TASK BRIEF:
Please copy, exactly as they appear below, the lines from the one containing "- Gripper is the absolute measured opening" through the one containing "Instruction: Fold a".

DATA FOR THE TASK:

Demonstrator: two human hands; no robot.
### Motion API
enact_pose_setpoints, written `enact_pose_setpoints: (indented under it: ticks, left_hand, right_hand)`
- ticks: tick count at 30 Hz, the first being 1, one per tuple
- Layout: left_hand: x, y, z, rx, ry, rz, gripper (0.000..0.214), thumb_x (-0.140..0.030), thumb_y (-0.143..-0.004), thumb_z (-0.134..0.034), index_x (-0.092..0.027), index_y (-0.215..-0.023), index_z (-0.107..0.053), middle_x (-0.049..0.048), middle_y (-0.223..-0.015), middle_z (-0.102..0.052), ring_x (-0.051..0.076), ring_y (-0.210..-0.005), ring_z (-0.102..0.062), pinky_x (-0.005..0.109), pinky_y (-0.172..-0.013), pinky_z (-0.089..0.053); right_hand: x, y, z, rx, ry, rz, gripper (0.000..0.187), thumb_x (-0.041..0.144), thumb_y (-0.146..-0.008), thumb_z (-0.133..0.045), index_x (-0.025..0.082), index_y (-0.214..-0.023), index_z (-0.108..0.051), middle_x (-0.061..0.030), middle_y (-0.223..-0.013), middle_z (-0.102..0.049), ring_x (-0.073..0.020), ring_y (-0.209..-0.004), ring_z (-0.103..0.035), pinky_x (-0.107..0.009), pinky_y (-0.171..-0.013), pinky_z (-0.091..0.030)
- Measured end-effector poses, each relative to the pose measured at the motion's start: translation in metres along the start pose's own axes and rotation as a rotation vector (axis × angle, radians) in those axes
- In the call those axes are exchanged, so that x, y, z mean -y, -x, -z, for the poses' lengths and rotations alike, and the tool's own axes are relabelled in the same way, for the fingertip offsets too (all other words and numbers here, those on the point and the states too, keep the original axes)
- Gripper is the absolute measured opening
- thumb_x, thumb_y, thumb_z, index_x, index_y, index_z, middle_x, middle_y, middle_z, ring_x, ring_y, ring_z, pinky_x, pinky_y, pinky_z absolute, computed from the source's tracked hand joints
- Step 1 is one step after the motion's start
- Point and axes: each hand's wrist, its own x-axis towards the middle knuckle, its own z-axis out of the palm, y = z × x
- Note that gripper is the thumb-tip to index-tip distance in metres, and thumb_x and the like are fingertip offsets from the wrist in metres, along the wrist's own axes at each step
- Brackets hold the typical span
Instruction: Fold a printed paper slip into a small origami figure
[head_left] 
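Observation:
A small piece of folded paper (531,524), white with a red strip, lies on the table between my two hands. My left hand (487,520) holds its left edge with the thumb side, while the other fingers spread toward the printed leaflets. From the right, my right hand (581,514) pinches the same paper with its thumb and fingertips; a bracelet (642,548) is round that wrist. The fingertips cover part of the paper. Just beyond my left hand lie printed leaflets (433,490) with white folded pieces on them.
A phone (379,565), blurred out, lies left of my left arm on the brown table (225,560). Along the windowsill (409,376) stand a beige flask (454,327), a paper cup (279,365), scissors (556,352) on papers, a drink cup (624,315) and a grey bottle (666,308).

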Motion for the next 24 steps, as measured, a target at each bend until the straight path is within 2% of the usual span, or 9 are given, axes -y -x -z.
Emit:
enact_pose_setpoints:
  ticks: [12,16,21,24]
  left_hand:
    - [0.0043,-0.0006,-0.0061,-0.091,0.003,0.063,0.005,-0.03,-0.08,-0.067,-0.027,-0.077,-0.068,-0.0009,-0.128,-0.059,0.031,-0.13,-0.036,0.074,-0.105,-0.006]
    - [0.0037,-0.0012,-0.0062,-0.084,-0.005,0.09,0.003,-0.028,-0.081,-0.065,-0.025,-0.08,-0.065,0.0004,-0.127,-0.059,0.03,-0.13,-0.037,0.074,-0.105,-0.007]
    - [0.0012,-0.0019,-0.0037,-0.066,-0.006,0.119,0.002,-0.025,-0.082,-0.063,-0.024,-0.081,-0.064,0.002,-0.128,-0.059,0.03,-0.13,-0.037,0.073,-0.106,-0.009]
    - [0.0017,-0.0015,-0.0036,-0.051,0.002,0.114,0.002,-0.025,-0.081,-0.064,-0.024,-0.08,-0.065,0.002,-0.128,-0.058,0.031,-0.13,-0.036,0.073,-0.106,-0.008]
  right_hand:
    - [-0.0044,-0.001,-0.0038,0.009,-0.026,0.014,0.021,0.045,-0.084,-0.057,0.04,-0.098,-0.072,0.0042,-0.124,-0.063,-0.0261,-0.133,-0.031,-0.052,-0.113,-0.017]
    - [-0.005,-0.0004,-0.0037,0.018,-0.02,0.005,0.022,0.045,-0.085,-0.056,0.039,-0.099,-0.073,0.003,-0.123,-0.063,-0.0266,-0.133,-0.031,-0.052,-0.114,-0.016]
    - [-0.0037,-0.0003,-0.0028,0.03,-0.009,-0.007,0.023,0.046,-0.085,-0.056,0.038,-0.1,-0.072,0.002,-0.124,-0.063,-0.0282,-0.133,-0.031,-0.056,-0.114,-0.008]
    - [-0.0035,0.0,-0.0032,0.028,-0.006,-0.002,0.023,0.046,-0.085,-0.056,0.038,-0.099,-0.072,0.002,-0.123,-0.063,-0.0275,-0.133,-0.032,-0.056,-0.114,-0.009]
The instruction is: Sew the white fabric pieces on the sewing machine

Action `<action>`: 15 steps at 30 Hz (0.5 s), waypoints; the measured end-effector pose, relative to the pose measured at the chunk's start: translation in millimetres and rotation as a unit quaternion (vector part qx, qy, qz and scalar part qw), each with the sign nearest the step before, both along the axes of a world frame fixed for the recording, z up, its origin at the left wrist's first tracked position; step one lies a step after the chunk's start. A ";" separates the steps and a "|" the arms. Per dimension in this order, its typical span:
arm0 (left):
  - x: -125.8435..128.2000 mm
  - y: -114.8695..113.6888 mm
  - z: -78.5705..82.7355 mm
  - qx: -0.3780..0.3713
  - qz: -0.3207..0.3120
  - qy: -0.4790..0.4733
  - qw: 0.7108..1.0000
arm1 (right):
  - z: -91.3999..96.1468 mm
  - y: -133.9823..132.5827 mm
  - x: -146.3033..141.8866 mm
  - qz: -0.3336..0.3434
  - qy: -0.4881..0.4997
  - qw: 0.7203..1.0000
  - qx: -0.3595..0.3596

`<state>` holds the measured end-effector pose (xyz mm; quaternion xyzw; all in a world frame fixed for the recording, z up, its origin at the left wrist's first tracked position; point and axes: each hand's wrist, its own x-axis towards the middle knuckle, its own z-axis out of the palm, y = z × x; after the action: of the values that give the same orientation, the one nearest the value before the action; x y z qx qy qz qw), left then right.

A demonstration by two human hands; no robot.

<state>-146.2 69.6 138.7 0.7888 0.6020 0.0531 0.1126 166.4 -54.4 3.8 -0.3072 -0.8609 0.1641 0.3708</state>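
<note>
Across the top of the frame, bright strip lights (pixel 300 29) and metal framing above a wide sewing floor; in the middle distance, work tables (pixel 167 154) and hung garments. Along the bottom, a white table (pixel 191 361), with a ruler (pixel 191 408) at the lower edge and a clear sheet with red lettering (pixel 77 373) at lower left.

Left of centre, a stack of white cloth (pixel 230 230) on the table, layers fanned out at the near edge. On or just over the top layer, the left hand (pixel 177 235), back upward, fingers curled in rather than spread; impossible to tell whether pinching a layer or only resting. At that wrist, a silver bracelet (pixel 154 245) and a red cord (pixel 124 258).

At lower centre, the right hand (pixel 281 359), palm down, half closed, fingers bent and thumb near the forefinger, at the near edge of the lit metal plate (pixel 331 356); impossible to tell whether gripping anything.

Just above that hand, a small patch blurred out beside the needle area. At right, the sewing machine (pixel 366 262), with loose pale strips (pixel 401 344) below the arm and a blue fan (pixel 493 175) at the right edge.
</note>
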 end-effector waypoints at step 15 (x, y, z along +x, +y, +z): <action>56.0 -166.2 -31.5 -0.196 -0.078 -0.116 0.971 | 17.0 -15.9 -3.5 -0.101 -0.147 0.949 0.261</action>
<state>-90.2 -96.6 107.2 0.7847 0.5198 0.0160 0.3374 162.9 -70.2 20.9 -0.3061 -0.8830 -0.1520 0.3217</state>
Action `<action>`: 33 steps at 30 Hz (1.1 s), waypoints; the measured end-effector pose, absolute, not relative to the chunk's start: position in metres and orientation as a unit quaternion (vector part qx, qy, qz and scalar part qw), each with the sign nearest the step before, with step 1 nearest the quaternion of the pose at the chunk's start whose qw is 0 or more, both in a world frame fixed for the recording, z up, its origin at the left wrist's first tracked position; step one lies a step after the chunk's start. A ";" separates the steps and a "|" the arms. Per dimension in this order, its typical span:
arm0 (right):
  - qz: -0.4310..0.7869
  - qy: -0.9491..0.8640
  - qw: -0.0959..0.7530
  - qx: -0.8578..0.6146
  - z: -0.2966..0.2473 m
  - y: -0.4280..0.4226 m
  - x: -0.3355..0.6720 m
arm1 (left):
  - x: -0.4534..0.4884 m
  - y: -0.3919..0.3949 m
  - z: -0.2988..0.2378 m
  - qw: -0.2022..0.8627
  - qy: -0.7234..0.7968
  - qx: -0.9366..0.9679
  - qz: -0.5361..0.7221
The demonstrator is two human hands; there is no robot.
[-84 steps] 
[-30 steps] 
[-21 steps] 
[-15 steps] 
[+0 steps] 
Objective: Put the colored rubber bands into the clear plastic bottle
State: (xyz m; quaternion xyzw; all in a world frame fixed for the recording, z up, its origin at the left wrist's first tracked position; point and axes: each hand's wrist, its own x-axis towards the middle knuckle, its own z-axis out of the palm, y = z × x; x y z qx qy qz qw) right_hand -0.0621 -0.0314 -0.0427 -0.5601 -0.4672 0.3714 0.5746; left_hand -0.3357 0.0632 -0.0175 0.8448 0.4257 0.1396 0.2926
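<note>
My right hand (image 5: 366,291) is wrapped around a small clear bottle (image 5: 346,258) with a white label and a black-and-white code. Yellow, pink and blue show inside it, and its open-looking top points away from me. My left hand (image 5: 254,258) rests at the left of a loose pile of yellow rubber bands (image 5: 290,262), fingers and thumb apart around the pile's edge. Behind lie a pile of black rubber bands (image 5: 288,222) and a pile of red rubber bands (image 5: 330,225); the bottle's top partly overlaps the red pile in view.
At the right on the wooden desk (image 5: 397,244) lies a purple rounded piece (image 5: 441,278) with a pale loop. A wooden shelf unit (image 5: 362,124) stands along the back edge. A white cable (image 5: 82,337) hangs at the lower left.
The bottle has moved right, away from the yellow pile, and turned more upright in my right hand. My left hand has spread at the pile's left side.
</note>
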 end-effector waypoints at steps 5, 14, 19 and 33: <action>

SOLUTION TO THE PROBLEM:
- Gripper is the absolute measured opening
- thumb_x, thumb_y, thumb_z, index_x, index_y, index_z, middle_x, middle_y, middle_z, ring_x, ring_y, ring_z, pinky_x, pinky_y, pinky_z absolute, computed from the source's tracked hand joints
- Step 1 is one step after the motion's start
- Point and axes: each hand's wrist, its own x-axis towards the middle knuckle, its own z-axis out of the palm, y = z × x
- Note that gripper is the thumb-tip to index-tip distance in metres, and thumb_x and the like are fingertip offsets from the wrist in metres, along the wrist's own axes at each step
- Brackets hold the typical span
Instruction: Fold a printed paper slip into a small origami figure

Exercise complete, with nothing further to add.